Activity.
Where does the word "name" show up in the data? Please find each such line and copy it.

── Data shown

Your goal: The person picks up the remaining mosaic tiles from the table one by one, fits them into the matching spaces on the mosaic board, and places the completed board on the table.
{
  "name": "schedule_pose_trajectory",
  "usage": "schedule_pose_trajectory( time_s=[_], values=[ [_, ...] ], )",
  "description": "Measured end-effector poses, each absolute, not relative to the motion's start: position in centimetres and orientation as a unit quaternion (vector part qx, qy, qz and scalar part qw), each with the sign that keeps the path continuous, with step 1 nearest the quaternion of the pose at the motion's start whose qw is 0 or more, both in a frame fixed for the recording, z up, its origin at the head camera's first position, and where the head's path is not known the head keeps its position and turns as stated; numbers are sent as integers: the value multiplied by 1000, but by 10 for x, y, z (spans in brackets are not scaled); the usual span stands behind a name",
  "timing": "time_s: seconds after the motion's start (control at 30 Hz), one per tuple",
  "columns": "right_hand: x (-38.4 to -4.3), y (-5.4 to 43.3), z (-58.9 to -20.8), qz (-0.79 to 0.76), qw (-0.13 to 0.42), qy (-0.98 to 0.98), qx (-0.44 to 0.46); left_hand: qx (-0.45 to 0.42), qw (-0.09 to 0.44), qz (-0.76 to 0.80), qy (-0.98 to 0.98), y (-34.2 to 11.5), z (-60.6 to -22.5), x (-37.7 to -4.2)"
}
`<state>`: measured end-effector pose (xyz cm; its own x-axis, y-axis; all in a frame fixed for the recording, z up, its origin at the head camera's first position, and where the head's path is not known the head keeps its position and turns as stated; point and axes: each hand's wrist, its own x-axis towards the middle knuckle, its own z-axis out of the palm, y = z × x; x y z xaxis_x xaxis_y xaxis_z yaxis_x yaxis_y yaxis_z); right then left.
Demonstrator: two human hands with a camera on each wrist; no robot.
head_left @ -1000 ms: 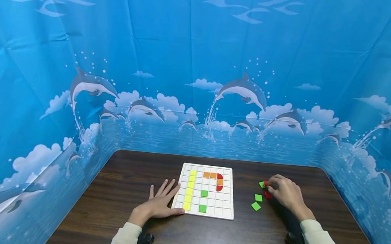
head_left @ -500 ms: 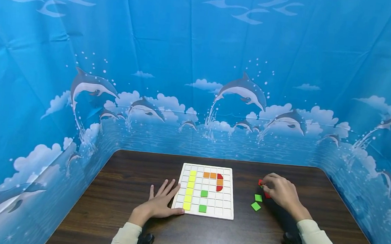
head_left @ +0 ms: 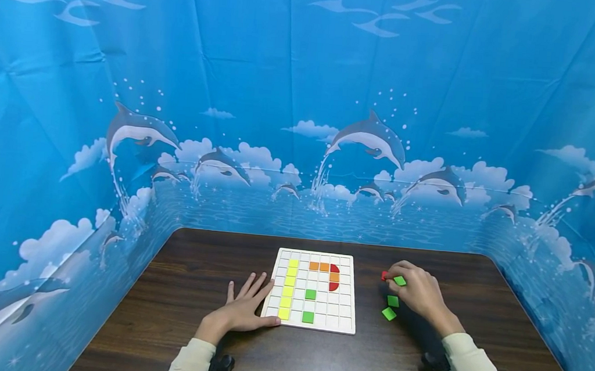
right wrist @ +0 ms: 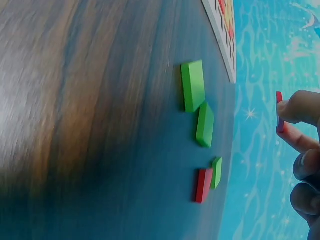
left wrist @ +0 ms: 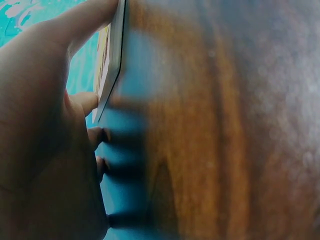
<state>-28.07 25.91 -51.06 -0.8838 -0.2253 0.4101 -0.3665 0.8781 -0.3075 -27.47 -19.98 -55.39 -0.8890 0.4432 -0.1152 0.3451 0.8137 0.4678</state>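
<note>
The white grid board point(head_left: 340, 323) lies on the table point(head_left: 315, 361), about midway between its left and right edges and nearer the far one. The left hand point(head_left: 245, 311) is open, fingers spread, thumb at the board's near-left corner. Over toward the table's right edge, the right hand point(head_left: 417, 288) pinches a held red tile point(right wrist: 280, 112) between thumb and finger, above the table. Three loose green tiles point(head_left: 392, 301) and a loose red tile point(right wrist: 203, 185) lie below or near that hand; I can't tell whether the red one touches its green neighbour.

That pinch takes in only a small part of a thin piece, so I'd expect a slack grip to let it twist or drop. A low wrist could scatter the loose pieces. A leftward or rightward push from the left thumb might shift the board, and a careless fingertip could disturb the yellow tiles point(head_left: 287, 291) in their column.
</note>
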Motion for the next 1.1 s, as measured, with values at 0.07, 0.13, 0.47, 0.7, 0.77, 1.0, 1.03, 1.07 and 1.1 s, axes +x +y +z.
schedule_pose_trajectory(
  time_s=[0.07,0.13,0.47,0.7,0.77,1.0,1.03,1.07,1.1],
  values=[
    [-281,256,-511,194,184,-951,155,204,115,224,946,-198,-549,-272],
    [-281,252,-511,194,184,-951,157,204,114,224,946,-198,-548,-271],
    [-282,232,-509,209,188,-944,171,189,110,218,951,-200,-561,-278],
    [-284,220,-509,208,197,-941,181,191,118,218,950,-198,-554,-274],
    [-284,217,-509,210,194,-941,181,192,118,221,949,-198,-550,-273],
    [-286,204,-507,219,189,-939,185,200,114,217,949,-198,-548,-272],
    [-287,203,-507,221,189,-939,186,200,113,219,948,-198,-549,-272],
    [-287,201,-507,221,189,-938,187,204,109,219,948,-199,-552,-273],
    [-287,199,-507,222,190,-938,188,201,111,221,948,-199,-551,-273]
  ],
)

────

Written solution.
  "name": "schedule_pose_trajectory",
  "description": "Measured end-effector poses, each absolute, not relative to the motion's start: position in centimetres and orientation as a unit quaternion (vector part qx, qy, qz and scalar part qw), each with the sign that keeps the path continuous, with step 1 nearest the quaternion of the pose at the motion's start whose qw is 0 or more, both in a frame fixed for the recording, z up, its origin at the head camera's first position, and where the head's path is not known the head keeps its position and turns as stated; numbers are sent as integers: the value multiplied by 1000, but by 10 for x, y, z (spans in brackets are not scaled); the usual span stands behind a name",

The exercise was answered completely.